Intel published this Tuesday on 14th of May a new class of vulnerabilities which are related to the already year-old speculative execution attacks. The newly-disclosed Microarchitectural Data Sampling (MDS) hardware vulnerabilities were found independently by multiple teams and are affecting most modern Intel CPUs.

Mds Vulnerability

Microarchitectural Data Sampling (MDS) vulnerabilities

Currently reported vulnerabilities called ZombieLoad, RIDL, and Fallout, as well as a fourth unnamed exploit, take advantage of the speculative execution attacks to allow attackers to leak private data across arbitrary security boundaries on a victim system. Intel has collectively titled these attacks as Microarchitectural Data Sampling, or MDS, side-channel vulnerabilities.

Unlike existing attacks, the new line of attacks can leak arbitrary in-flight data from CPU-internal buffers: Line Fill Buffers, Load Ports, Store Buffers, including data never stored in CPU caches. While MDS is related to the previous speculative execution attacks Specter and Meltdown, in contrast, it does not need to make assumptions about the memory layout in the target data and does not depend on the processor cache.

Leveraging these vulnerabilities, attackers who can run unprivileged code on the victim’s system with an affected Intel CPU, are able to steal data from other programs running on the same machine. According to the researchers, the attack can target shared cloud computing resources as well as personal computers via malicious JavaScript served by infected websites or advertisements.

Fortunately, like with the previous speculative execution vulnerabilities, there is no way to make targeted attacks against specific data or virtual machine. This is due to the guest servers having no way to choose which physical CPU core they use.

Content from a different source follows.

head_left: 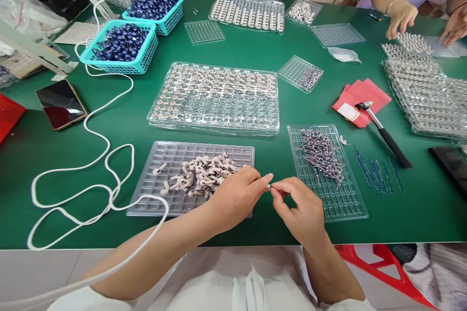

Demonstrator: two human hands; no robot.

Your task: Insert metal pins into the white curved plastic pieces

A total of 4 MDS related CVEs have been assigned by Intel for the exploits: [MFBDS] CVE-2018-12130[MLPDS] CVE-2018-12127[MDSUM] CVE-2019-11091 and [MSBDS] CVE-2018-12126.

Mitigation in works

We learned of the new vulnerabilities as they were published and immediately began validating available mitigation methods. Intel has already provided CPU microcode updates and recommendations for mitigation strategies for operating systems and hypervisor software. We are working to apply these updates across our infrastructure while also exploring other options for further mitigation. The security updates will not cause interruptions to our users.

According to the researchers, it’s recommended to disable Simultaneous Multi-Threading (SMT), also known as Intel Hyper-Threading Technology. This is reported to significantly reduce the impact of MDS-based attacks without the cost of more complex mitigations. While Hyper-Threading can improve system performance in certain workloads, we are disabling it on all hosts that were still using it to mitigate the vulnerabilities.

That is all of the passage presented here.